It’s certainly worth remembering how much nostalgia can colour your view of things when you revisit a film like Hocus Pocus, a film that I was probably a bit too old to enjoy when it was initially released and most certainly too old to enjoy it nowadays, at the ripe old age of “I spent a lot of my teenage years wondering which of my mates could help me win a quest on Knightmare” years old.

This is a tale of three witches, the Sanderson sisters (played by Bette Midler, Kathy Najimy, and Sarah Jessica Parker). They are your standard, evil witches. In an attempt to stay young forever, they need to drain life force from children. And that gets them in trouble. It gets them a death by hanging. Except death isn’t always the full stop for witches that it is for us mere mortals. Many years later, a young lad who is new in town (Max, played by Omri Katz) decides that it would be good to see what happens when a virgin lights the black flame candle. And what happens is exactly what is said to happen – the witches come back. And they have one night to gain immortality or be turned to dust by sunrise. It’s up to Max and Allison (played by Vinessa Shaw) to stop them, helped along the way by Dani (Thora Birch, playing the little sister to Max) and a talking cat (voiced by Jason Marsden).

There's fun to be had here, especially in any scene that has Midler front and centre, relishing every line that she delivers in her amusingly over the top portrayal, and Hocus Pocus is still one of those movies that I believe serves as a nice introductory "horror" for kids who like some spookiness in their viewing selections. If you can overlook the dated CGI, there's the talking cat to enjoy, an inept zombie, a lively spellbook, lots of fun confusion as the witches encounter the modern world, and a fun rendition of "I Put A Spell On You".

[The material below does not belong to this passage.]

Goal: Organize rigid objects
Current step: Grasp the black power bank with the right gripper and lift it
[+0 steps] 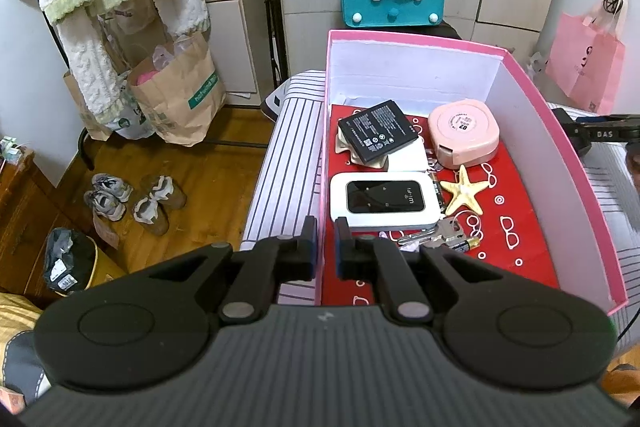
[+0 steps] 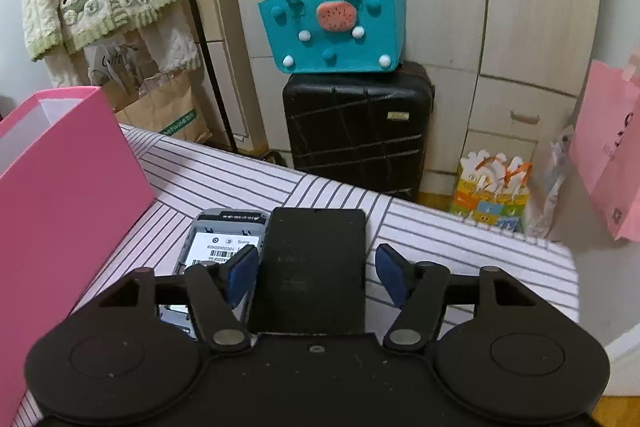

As well as all that, however, you also get the levels of annoying overacting that serve to remind you that this is a typical Disney movie. Not all live action Disney movies suffer from this, but most do. Katz, Shaw, and Birch are all okay in their roles, with Birch easier to excuse as the youngest of the three, but all have their moments. Midler and co. are easier to tolerate because of the characters they're playing. The worst of the offenders are Sean Murray, who plays a young man named Thackery, and Marsden as the voice to the cat (Thackery was transformed as part of a curse, both actors portray the same character), but Tobias Jelinek and Larry Bagby give pretty poor performances as a pair of local bullies, and Doug Jones is stuck with having to overplay things as he pursues the kids in zombie form.

The direction by Kenny Ortega is acceptable, I guess, but there are one or two great moments that show how much better this could have been, with just a little more thought and care for the style of the whole thing, and the script, by Mick Garris and Neil Cuthbert, ranks about the same. There are some very good lines, but also so many scenes that you know could have been filled with a lot more of them. This was a premise full of potential, and only some of it is realised.

There will be people who read this review and hate me, despite the fact that I don't hate the film. A lot of people still absolutely love it. I cannot bring myself to dislike it, despite it not holding up for me so much nowadays, but it's one I would only recommend to anyone wanting to introduce younger viewers to it. You'll still be able to enjoy it for yourself, but watching them enjoy it is an added bonus.

6/10

You can buy the movie on this shiny disc here.
Americans can buy it here.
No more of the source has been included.